*** Opening of DATA BLOCK ***
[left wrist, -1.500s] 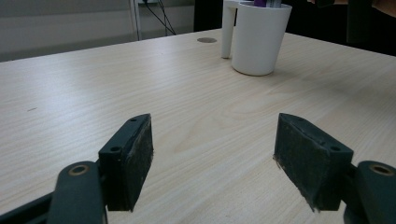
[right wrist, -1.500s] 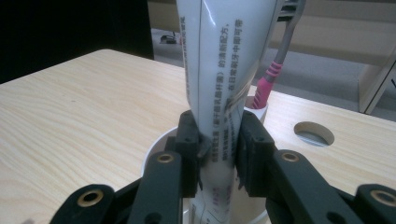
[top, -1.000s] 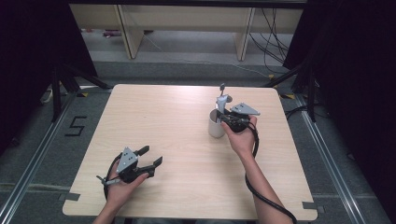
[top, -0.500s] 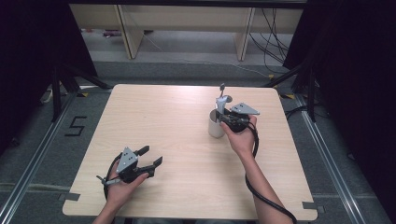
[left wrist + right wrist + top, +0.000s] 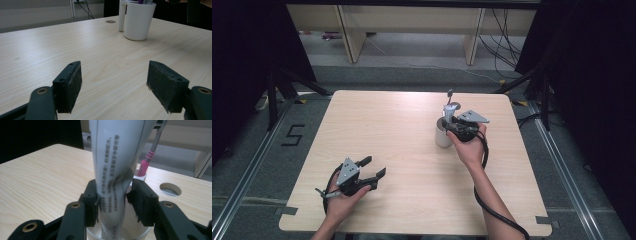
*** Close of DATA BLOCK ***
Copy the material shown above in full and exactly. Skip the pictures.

_SOLUTION TO THE EXERCISE_
[left wrist, -1.500s] 
[right wrist, -1.500s] 
[top, -1.000s] 
[top, -0.500s] 
[left wrist + right wrist + top, +0.000s] 

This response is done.